Jack leans back again. "So we're all set. Appreciate it, though. Thanks." He makes it sound casually sincere.

Armstrong accepts the soft refusal pretty well, but he still looks awkward as he heads off. Tonya goes back to her report-in-progress, but she can't help wondering what that was all about.

"He left the toy," Jack says quietly about a minute later. "Or was involved, anyway. Hasn't been around long enough to know how it might land. Feels bad about it, but isn't sure how to apologize." He smiles just a little. "I kind of hope it was just him, because that was the best one."

Why the hell is he so pleased about being mocked?

His next glance at her is a bit exasperated. "You can ask around. I'll bet every cop who got zapped has found the same silly crap when they got back. Do you have any idea —"

He changes his mind then, just shaking his head and going back to his report rather than finishing, but she can guess where he was going  _ — how long it's been since I was treated like just-any-other-cop _ , maybe, or  _ how nice it is to be included for a change _ , something like those. Something too personal for him to feel comfortable saying here.

He called it teasing before, not mockery. He's right that there's a difference. She's just not any more used to him getting the nicer version than he is.

She's careful to note that Armstrong might be worth keeping an eye on.

They get everything as sorted out as they can manage and head out, picking up lunch on the way just as Jack said they would. They could have called their interview subjects in, but they generally don't when they're just gathering intel and don't expect a status change. Officially, that's their way of trying to make the process easier on their subjects. Public service and all that. If it happens to mean they do most of their work out in the field, well, that's just a fortunate side benefit.

"Sorry about all the relationship commentary," Tonya tells Jack once they're a good mile from the building. "I wasn't thinking."

"I never told you," he says, a little sour at himself. "All these roles with all these rules and I'm the only one who knows them. Thanks for backing off." He runs a hand over his face. "I'm going to have to figure out how to deal with it."

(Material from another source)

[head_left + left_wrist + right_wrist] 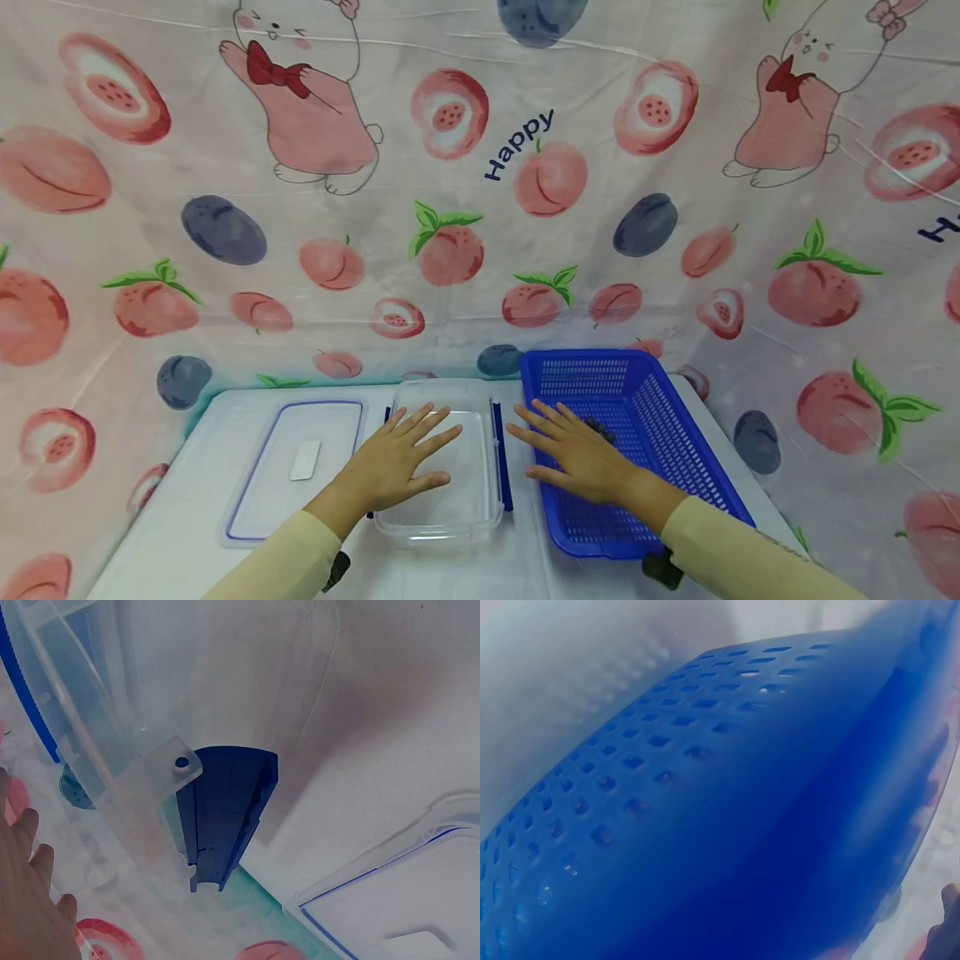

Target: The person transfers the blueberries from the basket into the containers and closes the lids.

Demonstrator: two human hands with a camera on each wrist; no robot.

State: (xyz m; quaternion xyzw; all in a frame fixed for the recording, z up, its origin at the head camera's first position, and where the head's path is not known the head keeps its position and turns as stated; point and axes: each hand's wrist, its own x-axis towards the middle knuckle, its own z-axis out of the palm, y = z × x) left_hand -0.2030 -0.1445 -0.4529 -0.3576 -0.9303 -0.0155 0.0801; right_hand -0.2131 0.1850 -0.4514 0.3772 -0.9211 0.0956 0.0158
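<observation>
My left hand (386,467) is held with spread, straight fingers above a clear plastic container (468,450) and holds nothing. The container has dark blue side latches; one latch (225,802) hangs outward in the left wrist view. My right hand (581,454), fingers likewise spread and bare of any object, hovers over the left part of a blue plastic basket (693,442). Small dark items (600,429) show inside the basket, partly hidden behind that hand; their kind is unclear. The right wrist view is mostly filled by the basket's perforated wall (660,742).
Left of the container, a clear lid (262,483) with a blue seal lies flat on the white table (180,517), with a white label (305,460) on it. Behind the table hangs a fruit-and-rabbit patterned cloth (450,183), which also comes down along the sides.
</observation>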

"Well, yes and no. It's not great that it freezes you up — just because you deserve to breathe, not because it's a problem especially — but that doesn't mean it has to be open season on your home life. A lot of cops bring it up, but a lot don't. You can keep it private if you'd rather. I did figure the lieutenant was safe, but I'll try to be more careful about checking. Just let me know how you want to play it and I'll follow."

He starts to decline, apparently on automatic, but then he stops himself and considers. In the end, he accepts, uncomfortable but careful to thank her.

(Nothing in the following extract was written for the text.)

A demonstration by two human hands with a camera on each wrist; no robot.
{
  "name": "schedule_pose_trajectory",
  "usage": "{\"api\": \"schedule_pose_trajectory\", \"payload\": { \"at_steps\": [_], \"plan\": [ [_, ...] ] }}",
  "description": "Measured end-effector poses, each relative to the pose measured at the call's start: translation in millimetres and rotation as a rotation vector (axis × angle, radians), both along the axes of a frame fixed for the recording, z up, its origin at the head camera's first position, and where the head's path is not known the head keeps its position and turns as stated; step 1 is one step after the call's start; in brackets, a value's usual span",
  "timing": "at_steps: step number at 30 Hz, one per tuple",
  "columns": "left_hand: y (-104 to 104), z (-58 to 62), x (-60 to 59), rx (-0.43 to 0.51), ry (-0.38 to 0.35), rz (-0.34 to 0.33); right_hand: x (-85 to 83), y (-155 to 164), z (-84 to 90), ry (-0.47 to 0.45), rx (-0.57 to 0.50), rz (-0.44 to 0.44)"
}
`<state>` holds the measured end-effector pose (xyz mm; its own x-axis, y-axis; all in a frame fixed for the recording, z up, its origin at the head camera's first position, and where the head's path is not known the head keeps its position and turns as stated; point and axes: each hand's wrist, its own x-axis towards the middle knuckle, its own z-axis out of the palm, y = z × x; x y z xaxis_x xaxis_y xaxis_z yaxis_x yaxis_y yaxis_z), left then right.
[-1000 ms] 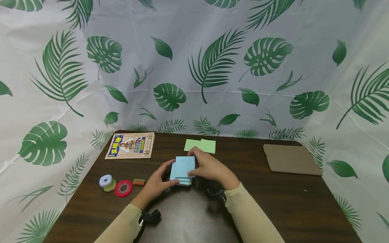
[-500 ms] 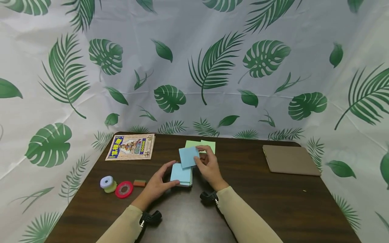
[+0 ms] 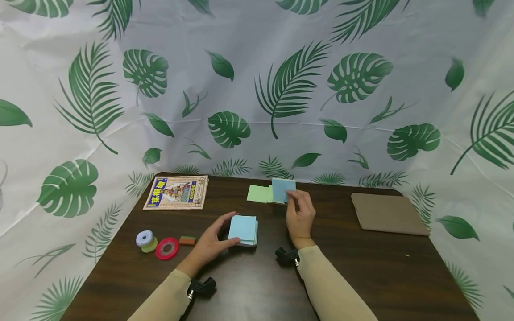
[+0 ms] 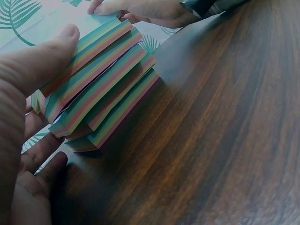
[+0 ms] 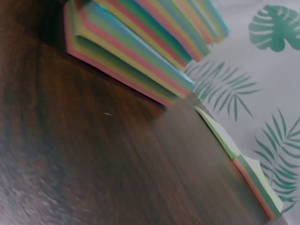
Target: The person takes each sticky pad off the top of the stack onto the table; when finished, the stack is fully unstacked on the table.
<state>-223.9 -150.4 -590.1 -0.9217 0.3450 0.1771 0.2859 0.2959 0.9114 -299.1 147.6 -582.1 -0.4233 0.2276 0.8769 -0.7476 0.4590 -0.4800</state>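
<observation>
My left hand [image 3: 225, 232] grips a stack of blue-topped note pads [image 3: 243, 229] on the dark table [image 3: 345, 263], thumb at its near edge and fingers along its left side. In the left wrist view my thumb [image 4: 44, 70] presses the stack [image 4: 101, 91], whose offset pads show striped, many-coloured edges. My right hand [image 3: 295, 201] pinches one blue pad [image 3: 283, 189] and holds it over the green notes [image 3: 260, 194] at the back of the table. The right wrist view shows the striped stack [image 5: 136, 51] and the green notes [image 5: 243, 161], but not the hand.
A colourful booklet [image 3: 177, 192] lies at the back left. A brown folder [image 3: 389, 213] lies at the right. Left of the stack sit a pale tape roll [image 3: 144, 241], a red tape ring [image 3: 167, 248] and a small eraser [image 3: 187, 240]. Leaf-printed cloth surrounds the table.
My right hand lifted one blue pad off the stack and carried it back and to the right, over the green notes. The left hand stayed on the stack.
</observation>
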Motion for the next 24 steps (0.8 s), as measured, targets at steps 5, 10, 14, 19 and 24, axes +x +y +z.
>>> {"api": "schedule_pose_trajectory", "payload": {
  "at_steps": [5,10,14,19,24],
  "plan": [
    [-0.7,-0.3,-1.4,0.002,0.01,0.004,-4.5,11.5,-4.1,-0.055,0.036,-0.044],
    [0.0,-0.9,-0.2,-0.008,-0.013,0.006,-4.7,26.4,-7.7,-0.161,0.011,-0.104],
    [1.0,-0.3,1.0,-0.008,-0.034,0.02,-5.2,39.2,-8.6,-0.291,0.002,-0.118],
    [1.2,0.1,1.0,-0.02,-0.046,0.029,-8.1,50.8,-12.1,-0.441,0.012,-0.093],
    [0.3,0.5,3.6,-0.017,-0.054,0.034,-7.9,59.2,-13.2,-0.604,0.044,-0.121]
  ]
}}
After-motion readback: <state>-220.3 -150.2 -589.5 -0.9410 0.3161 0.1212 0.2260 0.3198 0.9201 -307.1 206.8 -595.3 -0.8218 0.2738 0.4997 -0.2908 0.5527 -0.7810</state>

"You really shouldn't have to deal with any of this," he says a few minutes later. "None of you should. Mark's right that dealing with this kind of crap is an actual job that people get paid for."

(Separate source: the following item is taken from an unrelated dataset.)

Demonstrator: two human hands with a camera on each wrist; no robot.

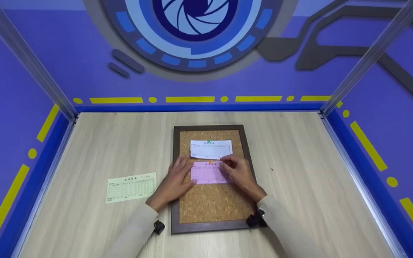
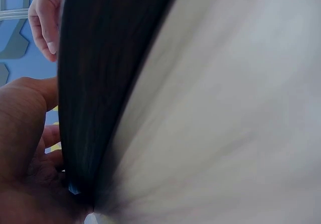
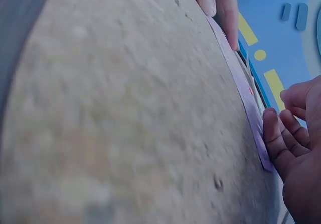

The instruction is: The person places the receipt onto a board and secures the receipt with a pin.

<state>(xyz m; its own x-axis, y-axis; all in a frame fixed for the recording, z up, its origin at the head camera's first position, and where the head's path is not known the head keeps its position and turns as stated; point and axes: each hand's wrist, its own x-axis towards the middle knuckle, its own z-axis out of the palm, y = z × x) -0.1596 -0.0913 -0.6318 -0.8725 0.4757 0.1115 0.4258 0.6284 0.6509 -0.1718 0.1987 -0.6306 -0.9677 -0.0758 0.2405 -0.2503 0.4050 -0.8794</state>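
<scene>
My left hand (image 1: 173, 182) is lying flat with straight fingers on the left edge of the pink slip (image 1: 210, 173), pressing it to the cork board (image 1: 210, 204). My right hand (image 1: 238, 172) is resting on the slip's right edge, fingers curled at its upper corner; whether they are pinching anything I cannot tell. An orange pin (image 1: 210, 162) is sitting at the slip's 12 o'clock. A white slip (image 1: 211, 149) is lying just beyond, under a green pin (image 1: 209, 141). A pale green form (image 1: 131, 187) is lying at 9 o'clock on the table (image 1: 299, 186).

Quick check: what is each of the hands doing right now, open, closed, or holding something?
Left hand: open, straight fingers pressing the left edge of the pink slip on the cork board.
Right hand: fingers curled at the slip's upper right corner; whether it pinches anything cannot be told.
</scene>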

"It is," Tonya agrees. "And yeah, ideally, we wouldn't be fumbling our way through this. You included. But … from what I hear, therapy isn't like … I don't know, an oil change or something. You have to find someone, and then it takes time to figure stuff out."

"Yeah. And there are different kinds, too, and I don't know how you even pick. Andy says that part doesn't really matter as much, that what actually matters is whether you can make the right kind of connection with someone …"

"And you're  _ very _ guarded," Tonya agrees. "With good reason. So that would probably be a lot more complicated for you, and there are waiting lists, and then there's the job."

Cops tend to mock therapy, but at least part of that is defensive. There's far too much risk to their careers, for a variety of messy and complicated reasons. It's a huge systemic problem, and it's not on Jack to fix it — or to brave it any more than he really has to.

"Yeah," Jack sighs. "You probably thought I was exaggerating about my retirement clock —"

"Not by much," Tonya assures him. "Possibly not at all. The whole situation does suck, but I think we can all handle it, and you're not in any kind of safety crisis or anything. And you'd say something if that changed."

"Yes. I would." For all his obsessive privacy, he knows better than to take chances about that kind of thing. "Still. I should be able to deal with at least some of this on my own. I don't know, maybe I should look into … I don't know, crystals or meditation or — or yoga or something —"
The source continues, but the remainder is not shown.